Replacing polystyrene would be easy for the cups, he said, but the plates and lunch boxes would be challenging. Martinez said the only alternative is aluminum, because paper would be too flimsy for the food he is serving.

Speaking through a translator, Martinez said the Department of Health is “on them all the time about different things, and there has been a great deal of tension and stress.”

Martinez’s said he was getting inspections and fines every four months—the lowest fine was $3,500, and the highest around $5,000.

Hearing that his costs may increase further if polystyrene is banned was worrying him, especially with his son in college.

Council member Maria del Carmen Arroyo went to Martinez’s and four other restaurants, near her Bronx office Friday, Aug. 30. She said she was there to hear the owners’ concerns about the potential ban on polystyrene, in her capacity as chair of the Health Committee.

“This is not a rally against the legislation,” she said. “ This is to learn about the nuances for business owners,” such as operating costs.

Members of the Restaurant Action Alliance NYC accompanied the council member as she visited the restaurants. The Alliance is a lobby group against banning polystyrene in city restaurants that formed about a month before the legislation was introduced to council.

The alliance members had been contacting and recruiting New York restaurant owners to join its campaign. Kris Hlatky said about 2,300 had joined so far.

One alliance member, Ruperto Morocho owns two restaurants near the Third Avenue-149 St subway in the Bronx, Delicioso and El Nuevo Delicioso.
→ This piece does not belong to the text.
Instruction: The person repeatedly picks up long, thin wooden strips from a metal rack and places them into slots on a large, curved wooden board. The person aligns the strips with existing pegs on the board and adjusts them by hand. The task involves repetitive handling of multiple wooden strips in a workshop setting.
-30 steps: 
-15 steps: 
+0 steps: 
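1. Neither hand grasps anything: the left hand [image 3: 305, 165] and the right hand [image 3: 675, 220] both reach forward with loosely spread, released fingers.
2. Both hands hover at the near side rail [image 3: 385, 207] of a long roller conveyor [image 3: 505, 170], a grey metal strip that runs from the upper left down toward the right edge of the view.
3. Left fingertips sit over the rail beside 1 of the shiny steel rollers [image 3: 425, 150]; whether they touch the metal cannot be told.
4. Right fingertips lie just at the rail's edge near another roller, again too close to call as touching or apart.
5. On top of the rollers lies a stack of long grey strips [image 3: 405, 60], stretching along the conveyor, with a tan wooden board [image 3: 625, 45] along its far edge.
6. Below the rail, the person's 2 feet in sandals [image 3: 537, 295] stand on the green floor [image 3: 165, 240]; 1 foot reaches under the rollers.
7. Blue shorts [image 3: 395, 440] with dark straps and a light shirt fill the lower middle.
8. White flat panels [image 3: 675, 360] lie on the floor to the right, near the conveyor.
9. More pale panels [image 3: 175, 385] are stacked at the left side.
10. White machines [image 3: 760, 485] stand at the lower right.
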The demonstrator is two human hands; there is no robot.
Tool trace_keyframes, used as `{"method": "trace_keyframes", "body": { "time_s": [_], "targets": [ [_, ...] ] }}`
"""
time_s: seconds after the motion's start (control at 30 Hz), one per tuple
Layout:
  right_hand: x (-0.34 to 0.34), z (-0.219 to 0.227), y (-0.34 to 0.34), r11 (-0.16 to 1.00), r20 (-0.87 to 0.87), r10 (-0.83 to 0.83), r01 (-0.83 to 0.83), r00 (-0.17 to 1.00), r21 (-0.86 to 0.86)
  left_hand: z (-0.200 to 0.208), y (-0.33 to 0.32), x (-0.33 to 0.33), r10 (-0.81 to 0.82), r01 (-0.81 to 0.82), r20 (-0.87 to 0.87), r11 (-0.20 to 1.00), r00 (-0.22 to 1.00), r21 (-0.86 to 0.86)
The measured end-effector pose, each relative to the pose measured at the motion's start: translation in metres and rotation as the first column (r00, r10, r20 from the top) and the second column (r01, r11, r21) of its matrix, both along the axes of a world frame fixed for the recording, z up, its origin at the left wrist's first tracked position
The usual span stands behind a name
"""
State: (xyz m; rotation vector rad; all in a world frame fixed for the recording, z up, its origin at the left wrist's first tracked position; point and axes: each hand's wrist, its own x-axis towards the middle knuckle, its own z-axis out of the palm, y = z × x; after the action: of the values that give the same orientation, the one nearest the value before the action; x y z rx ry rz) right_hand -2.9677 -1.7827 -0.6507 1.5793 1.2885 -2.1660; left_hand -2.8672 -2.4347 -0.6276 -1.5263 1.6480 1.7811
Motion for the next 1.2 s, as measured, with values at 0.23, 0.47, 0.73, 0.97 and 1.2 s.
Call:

He asked why the City would not just consider recycling the polystyrene.

Morocho said he does business in an area where the poverty rates are high, so he has to keep his prices low to attract customers.

High rent, taxes, fines from the health department, and now a potential ban on polystyrene, was putting a lot of pressure on restaurant owners, he said.

Some owners may choose to close their restaurants and invest in another industry, or move to another state, he said.

Amilza Orellana, the manager at the Mexicozina Taqueria restaurant, said she felt the government was “harassing small businesses in poorer communities.”

She said the cost of replacing polystyrene with aluminum would be three times higher.

Marcos Entenza, a former health inspector who retired in 2012, said language barriers, coupled with inconsistency and bad attitudes from health department staff during inspections, had made some restaurant owners feel very wary about dealing with the city.